Diese Woche verkündete das Schweizer Fernsehen, der Satiresendung von Michael Elsener den Stecker zu ziehen. Stattdessen solle Dominic Deville die Oberhand in Sachen Late Night am Sonntagabend erhalten. Ein Entscheid, der dem Tages-Anzeiger offenbar sauer aufstösst.
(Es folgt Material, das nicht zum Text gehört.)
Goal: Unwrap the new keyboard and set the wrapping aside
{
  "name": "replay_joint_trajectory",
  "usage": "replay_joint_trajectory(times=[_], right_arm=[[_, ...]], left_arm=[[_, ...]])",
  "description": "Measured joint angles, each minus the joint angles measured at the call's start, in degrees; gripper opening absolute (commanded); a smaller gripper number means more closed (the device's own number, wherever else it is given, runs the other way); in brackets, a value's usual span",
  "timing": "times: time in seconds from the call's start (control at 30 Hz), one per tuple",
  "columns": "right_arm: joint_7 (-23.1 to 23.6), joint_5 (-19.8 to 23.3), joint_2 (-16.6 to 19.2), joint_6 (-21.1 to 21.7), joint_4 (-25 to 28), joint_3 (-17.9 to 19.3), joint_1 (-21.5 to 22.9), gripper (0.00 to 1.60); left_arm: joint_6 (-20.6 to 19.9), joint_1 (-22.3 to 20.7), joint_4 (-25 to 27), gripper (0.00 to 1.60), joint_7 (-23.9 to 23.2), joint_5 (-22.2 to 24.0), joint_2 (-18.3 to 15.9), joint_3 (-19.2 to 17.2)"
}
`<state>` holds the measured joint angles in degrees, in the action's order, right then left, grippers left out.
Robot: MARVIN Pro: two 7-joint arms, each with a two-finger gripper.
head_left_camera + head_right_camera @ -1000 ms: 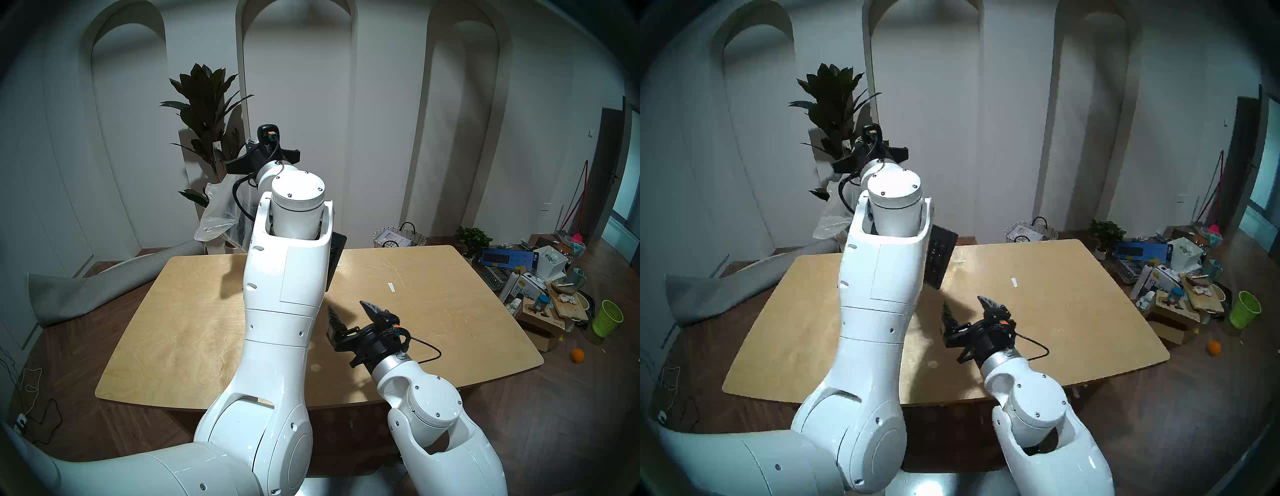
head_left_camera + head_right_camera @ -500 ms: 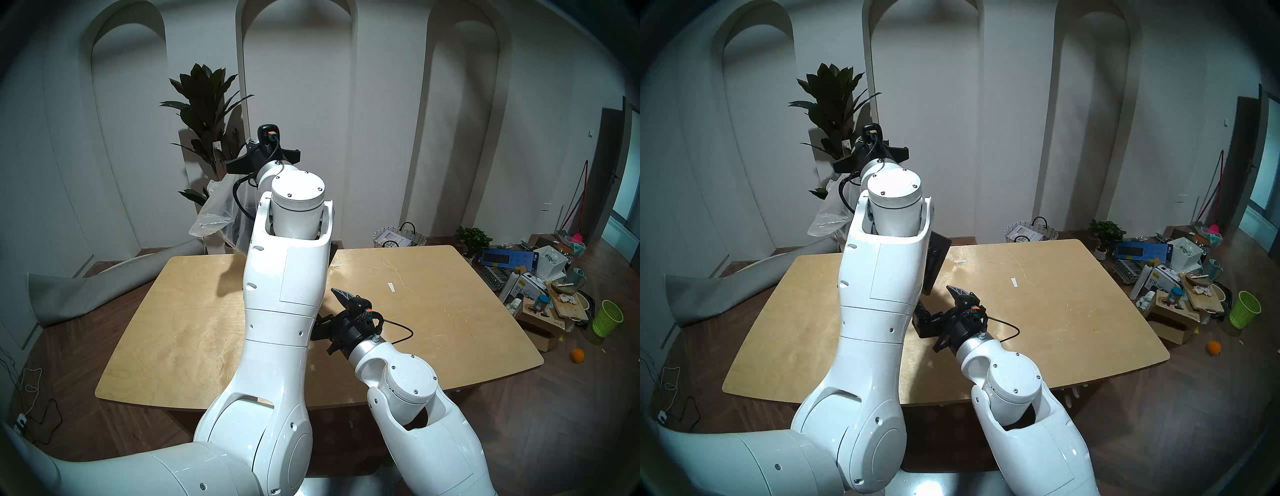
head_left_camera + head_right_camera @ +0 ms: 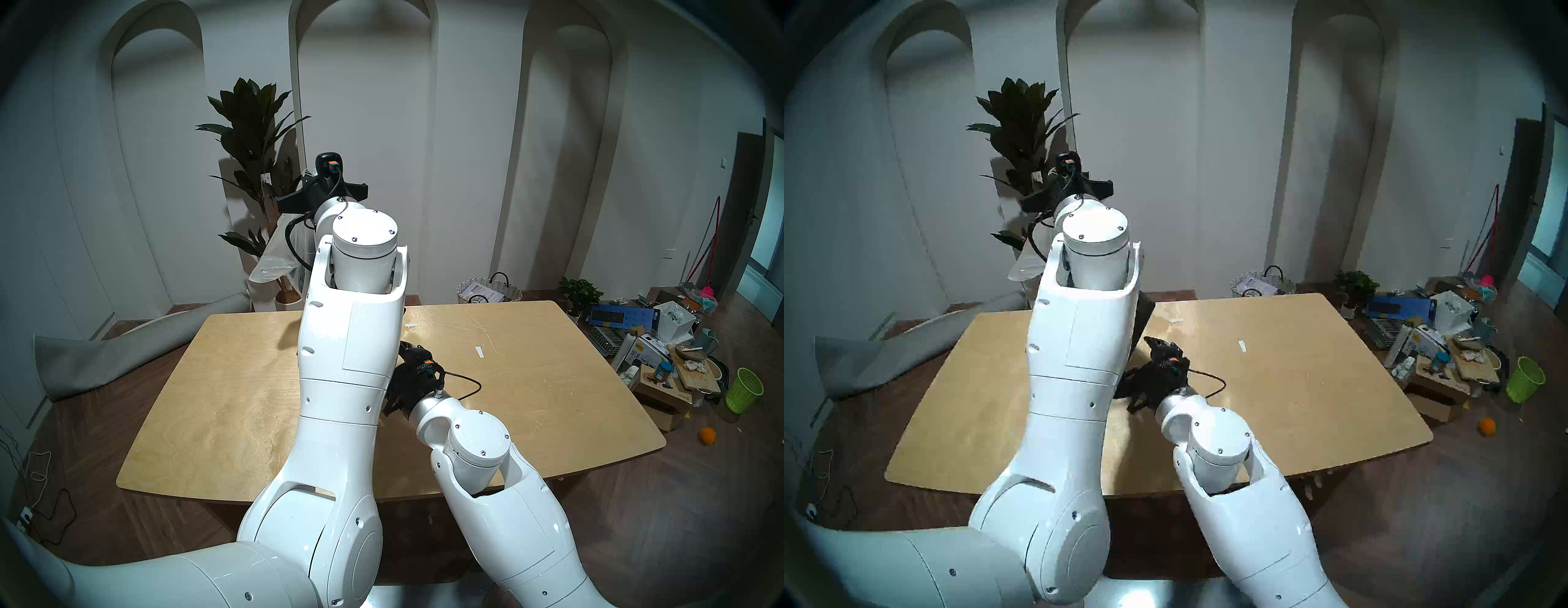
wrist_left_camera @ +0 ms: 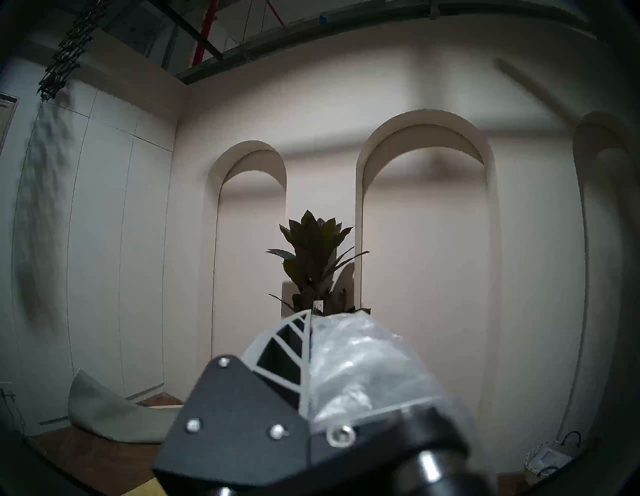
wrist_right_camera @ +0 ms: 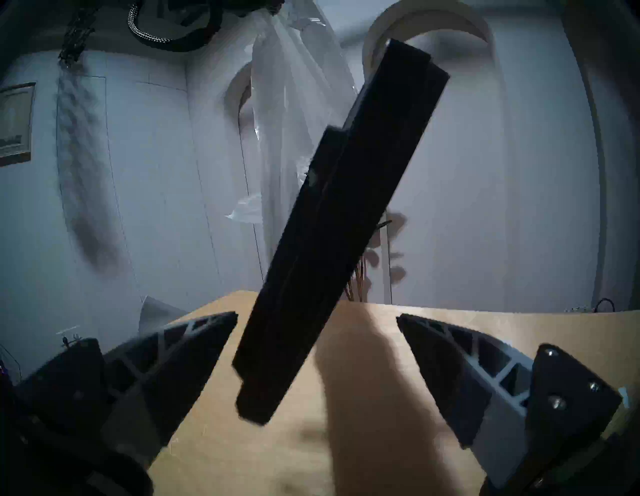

Dieser schreibt, die Absetzung von Elseners Show sei „überhastet“ und eine „Niederlage fürs Schweizer Fernsehen“, weil sich damit die SRF-Eigenproduktion im Kampf der Formate gegen „Deville“ nicht habe durchsetzen können. Und es wird spekuliert, das Aus von „Late Update“ nach der Kritik von FDP-Präsidentin Petra Gössi an der Sendung sei „politisch zu verstehen“. Gegenüber persoenlich.com nimmt das Schweizer Fernsehen zu den Vorwürfen nun Stellung: politische Interventionen hätten keinen Einfluss auf den Entscheid gehabt, wird Tom Schmidlin zitiert, seines Zeichens Bereichsleiter Entwicklung & Comedy im SRF. Man habe bei „Deville“ lediglich „mehr Entwicklungspotential“ gesehen.